TASK DESCRIPTION: For this exercise, return exactly the lines of the material below that begin at the one with "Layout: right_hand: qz" and stop after the one with "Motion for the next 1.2".

======

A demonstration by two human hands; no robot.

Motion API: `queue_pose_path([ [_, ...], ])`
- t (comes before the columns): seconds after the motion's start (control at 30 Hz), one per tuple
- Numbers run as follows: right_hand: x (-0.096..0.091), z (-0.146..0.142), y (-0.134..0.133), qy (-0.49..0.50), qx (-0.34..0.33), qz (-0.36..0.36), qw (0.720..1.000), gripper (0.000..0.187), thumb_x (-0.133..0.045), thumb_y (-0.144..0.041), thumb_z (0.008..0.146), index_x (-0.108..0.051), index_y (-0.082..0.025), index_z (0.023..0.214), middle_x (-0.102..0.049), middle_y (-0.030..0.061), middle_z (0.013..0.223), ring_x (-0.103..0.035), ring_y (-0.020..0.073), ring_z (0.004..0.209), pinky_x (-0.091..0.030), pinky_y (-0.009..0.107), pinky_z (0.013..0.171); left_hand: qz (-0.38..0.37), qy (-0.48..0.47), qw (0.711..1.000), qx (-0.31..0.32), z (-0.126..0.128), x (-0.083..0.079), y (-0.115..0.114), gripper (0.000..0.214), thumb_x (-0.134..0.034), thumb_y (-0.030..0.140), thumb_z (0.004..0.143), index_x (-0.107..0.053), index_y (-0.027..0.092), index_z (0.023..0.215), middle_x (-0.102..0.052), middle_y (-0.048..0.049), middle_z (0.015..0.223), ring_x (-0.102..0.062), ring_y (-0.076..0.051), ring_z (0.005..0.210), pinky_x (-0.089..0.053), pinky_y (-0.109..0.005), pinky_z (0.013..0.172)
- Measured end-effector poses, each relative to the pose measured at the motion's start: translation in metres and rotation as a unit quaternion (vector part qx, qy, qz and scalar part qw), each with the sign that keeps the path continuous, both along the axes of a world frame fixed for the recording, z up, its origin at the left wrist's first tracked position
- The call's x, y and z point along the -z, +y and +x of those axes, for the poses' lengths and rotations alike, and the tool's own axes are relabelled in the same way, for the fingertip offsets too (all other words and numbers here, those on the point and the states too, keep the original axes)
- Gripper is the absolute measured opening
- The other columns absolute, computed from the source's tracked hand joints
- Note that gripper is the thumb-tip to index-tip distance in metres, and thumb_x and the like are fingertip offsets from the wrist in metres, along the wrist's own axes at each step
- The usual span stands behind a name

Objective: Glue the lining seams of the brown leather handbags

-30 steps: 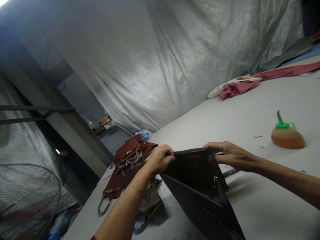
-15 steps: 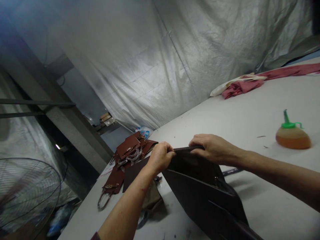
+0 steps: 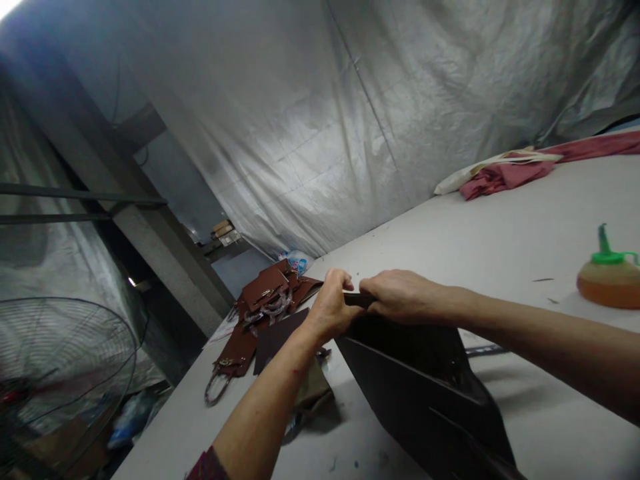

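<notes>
Pinching the top edge of the dark bag (image 3: 425,387) at frame centre, left hand (image 3: 333,308) and right hand (image 3: 400,297) touch, so an uneven tug could crease it.

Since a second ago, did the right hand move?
Yes. The right hand slid left along the dark bag's top edge, away from the orange bottle, and now nearly meets the left hand.

place: leather-goods workshop | signs: cutting table (image 3: 500,247), brown bag pieces (image 3: 260,307), glue bottle (image 3: 607,280), tarp wall (image 3: 310,120), fan (image 3: 60,373)
</notes>
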State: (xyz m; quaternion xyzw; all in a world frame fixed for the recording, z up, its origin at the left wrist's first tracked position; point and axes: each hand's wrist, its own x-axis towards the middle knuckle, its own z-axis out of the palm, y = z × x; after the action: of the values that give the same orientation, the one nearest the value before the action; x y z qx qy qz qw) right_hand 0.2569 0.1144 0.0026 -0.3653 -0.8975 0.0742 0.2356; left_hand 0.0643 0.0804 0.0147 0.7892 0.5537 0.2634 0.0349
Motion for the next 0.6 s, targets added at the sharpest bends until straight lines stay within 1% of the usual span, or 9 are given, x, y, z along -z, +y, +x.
queue_pose_path([
  [0.07,0.004,-0.005,0.008,0.0,-0.007,-0.009,1.0,0.022,-0.06,-0.024,0.083,-0.077,-0.018,0.095,-0.075,0.0115,0.082,-0.068,0.0265,0.078,-0.039,0.032,0.064,-0.027,-0.027,0.999,-0.015,-0.012,0.0,-0.007,0.06,-0.087,0.004,0.052,-0.046,0.02,0.093,-0.05,-0.0059,0.118,-0.056,-0.02,0.106,-0.05,-0.031,0.088],
  [0.13,0.006,-0.003,0.016,0.011,-0.018,-0.024,0.999,0.021,-0.059,-0.026,0.085,-0.077,-0.02,0.093,-0.075,0.0086,0.08,-0.067,0.0244,0.076,-0.039,0.031,0.063,-0.072,-0.047,0.994,-0.059,-0.027,-0.001,-0.014,0.064,-0.086,0.005,0.052,-0.043,0.021,0.096,-0.045,-0.0052,0.119,-0.057,-0.019,0.1,-0.051,-0.029,0.079],
  [0.2,0.008,0.001,0.022,0.022,-0.033,-0.039,0.998,0.018,-0.062,-0.03,0.084,-0.078,-0.022,0.089,-0.073,0.0052,0.075,-0.065,0.022,0.071,-0.038,0.03,0.062,-0.093,-0.058,0.99,-0.085,-0.04,-0.001,-0.019,0.061,-0.086,0.006,0.055,-0.044,0.021,0.097,-0.044,-0.0029,0.115,-0.059,-0.016,0.092,-0.049,-0.026,0.071],
  [0.23,0.008,0.003,0.024,0.027,-0.039,-0.046,0.998,0.017,-0.063,-0.03,0.083,-0.077,-0.022,0.087,-0.072,0.0038,0.072,-0.064,0.021,0.069,-0.038,0.03,0.061,-0.091,-0.057,0.991,-0.085,-0.044,-0.002,-0.02,0.06,-0.087,0.007,0.056,-0.045,0.021,0.096,-0.045,-0.0017,0.113,-0.059,-0.015,0.09,-0.048,-0.025,0.069],
  [0.3,0.008,0.005,0.025,0.036,-0.046,-0.056,0.997,0.017,-0.063,-0.031,0.081,-0.077,-0.022,0.085,-0.07,0.0023,0.069,-0.062,0.0198,0.067,-0.038,0.029,0.06,-0.073,-0.041,0.994,-0.064,-0.049,-0.002,-0.021,0.054,-0.089,0.008,0.057,-0.048,0.02,0.091,-0.049,0.0009,0.104,-0.058,-0.014,0.086,-0.046,-0.024,0.07],
  [0.43,0.011,0.008,0.024,0.05,-0.056,-0.069,0.995,0.018,-0.061,-0.032,0.08,-0.076,-0.022,0.082,-0.068,0.0014,0.066,-0.06,0.019,0.065,-0.038,0.029,0.06,-0.018,0.022,0.999,-0.019,-0.05,-0.001,-0.021,0.039,-0.089,0.014,0.065,-0.056,0.02,0.084,-0.057,0.0037,0.091,-0.057,-0.014,0.083,-0.044,-0.026,0.074],
  [0.53,0.014,0.01,0.023,0.06,-0.066,-0.074,0.993,0.02,-0.06,-0.034,0.08,-0.076,-0.021,0.082,-0.069,0.0018,0.068,-0.06,0.0193,0.066,-0.039,0.03,0.061,0.013,0.052,0.999,-0.009,-0.05,-0.001,-0.024,0.034,-0.09,0.018,0.069,-0.06,0.02,0.085,-0.06,0.0039,0.089,-0.058,-0.015,0.083,-0.044,-0.027,0.076],
  [0.6,0.015,0.011,0.023,0.065,-0.074,-0.078,0.992,0.02,-0.06,-0.034,0.08,-0.076,-0.021,0.083,-0.069,0.0017,0.069,-0.061,0.0194,0.068,-0.04,0.03,0.063,0.021,0.066,0.998,0.001,-0.05,-0.002,-0.027,0.031,-0.089,0.018,0.07,-0.062,0.021,0.085,-0.062,0.0036,0.089,-0.06,-0.015,0.083,-0.044,-0.027,0.077],
])
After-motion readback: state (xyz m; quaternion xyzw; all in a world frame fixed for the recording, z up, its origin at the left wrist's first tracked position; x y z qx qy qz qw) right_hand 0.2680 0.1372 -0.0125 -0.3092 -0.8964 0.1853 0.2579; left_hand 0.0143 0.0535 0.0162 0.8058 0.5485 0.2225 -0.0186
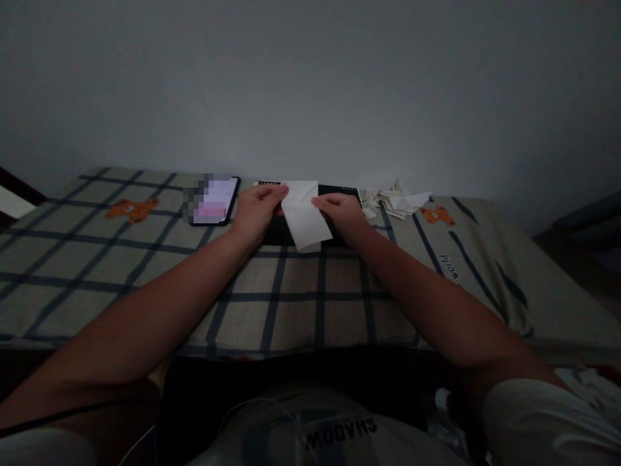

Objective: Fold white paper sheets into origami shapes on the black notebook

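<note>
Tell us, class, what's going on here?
A person holds a white paper up with both bare hands, the left hand and right hand pinching its opposite sides. Behind it is a black thing on the checked cloth. A phone lies to the left, some pale scraps to the right.

This is looking like a room in a home. A plain grey wall (310, 84) is rising along the far side, and just before it a cloth-covered table (295, 310) is showing homely checks and orange bear prints (132, 210). A lit phone (219, 194) is lying on the left, adding a domestic touch.
</note>
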A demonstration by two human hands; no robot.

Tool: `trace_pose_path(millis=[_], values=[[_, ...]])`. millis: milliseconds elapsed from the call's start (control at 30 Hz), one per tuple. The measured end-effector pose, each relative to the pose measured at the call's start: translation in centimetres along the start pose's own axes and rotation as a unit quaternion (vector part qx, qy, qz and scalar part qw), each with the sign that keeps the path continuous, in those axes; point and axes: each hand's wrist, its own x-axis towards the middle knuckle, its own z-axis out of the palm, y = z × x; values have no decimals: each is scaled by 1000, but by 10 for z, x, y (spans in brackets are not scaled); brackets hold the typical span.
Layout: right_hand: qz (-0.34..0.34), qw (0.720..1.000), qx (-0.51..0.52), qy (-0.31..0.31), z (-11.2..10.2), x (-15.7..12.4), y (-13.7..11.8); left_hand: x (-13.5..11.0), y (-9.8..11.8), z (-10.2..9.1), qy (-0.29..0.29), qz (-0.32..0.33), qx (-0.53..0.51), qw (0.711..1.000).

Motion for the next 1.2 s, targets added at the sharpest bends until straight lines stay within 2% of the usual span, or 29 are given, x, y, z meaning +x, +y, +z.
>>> trace_pose_path(millis=[167, 333, 400, 500, 600, 767, 900, 1100, 1200], values=[[-22, 1000, -19, -8, 0, -2, -3, 1, 1, 1, 4, -10, -25, 1000], [-46, 998, -24, -27, 1, -2, 0, 5, 2, 1, 45, 7, -33, 998], [-48, 998, -25, -23, 0, -2, 0, 5, 2, 0, 21, -25, -54, 998], [-38, 999, -21, 0, -4, 0, 0, 5, 3, -3, -72, -102, -51, 991], [-21, 999, -15, 31, -8, 3, 0, 3, 2, -5, -122, -119, -15, 985], [-21, 999, 2, 39, -9, 7, 2, 0, 0, -3, -100, -85, 33, 991], [-9, 999, 30, 43, -7, 6, 2, 1, -2, -3, -90, -66, 23, 993], [-5, 997, 29, 68, -7, 6, 0, 0, -1, -5, -155, -142, -13, 978], [-3, 997, 55, 55, -6, 7, 2, 0, 0, -5, -144, -147, 7, 979]])
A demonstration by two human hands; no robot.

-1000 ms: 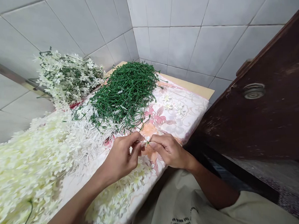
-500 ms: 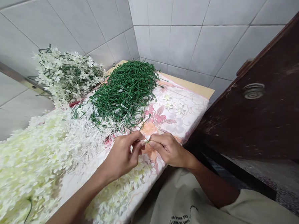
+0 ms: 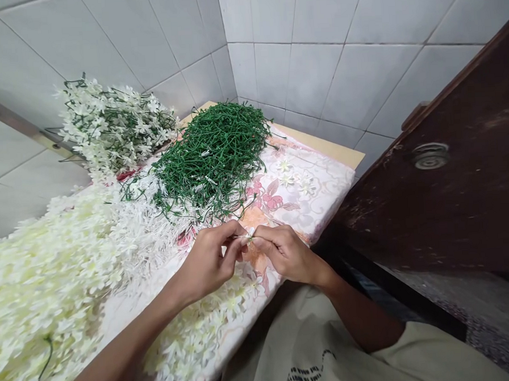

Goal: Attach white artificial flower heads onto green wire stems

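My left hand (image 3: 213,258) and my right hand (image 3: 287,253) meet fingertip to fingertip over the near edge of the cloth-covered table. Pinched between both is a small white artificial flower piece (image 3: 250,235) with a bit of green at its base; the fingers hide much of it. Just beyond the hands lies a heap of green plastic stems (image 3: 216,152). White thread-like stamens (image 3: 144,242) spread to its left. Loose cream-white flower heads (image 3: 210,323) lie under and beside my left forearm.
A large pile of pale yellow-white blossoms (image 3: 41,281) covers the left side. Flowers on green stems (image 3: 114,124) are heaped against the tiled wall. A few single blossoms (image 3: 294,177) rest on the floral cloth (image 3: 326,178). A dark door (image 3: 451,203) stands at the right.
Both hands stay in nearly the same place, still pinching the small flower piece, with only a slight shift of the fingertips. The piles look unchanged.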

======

SOLUTION TO THIS EXERCISE:
Layout: right_hand: qz (-0.34..0.34), qw (0.720..1.000), qx (-0.51..0.52), qy (-0.31..0.31), z (-11.2..10.2), x (-15.7..12.4), y (-13.7..11.8); left_hand: x (-13.5..11.0), y (-9.8..11.8), z (-10.2..9.1), qy (-0.29..0.29), qz (-0.32..0.33), qx (-0.53..0.51), qw (0.711..1.000).

Motion for the next 1.2 s, targets added at the sharpest bends until straight lines stay within 2% of the usual span, or 29 are given, x, y, z meaning +x, +y, +z.

Nothing remains to be answered in this exercise.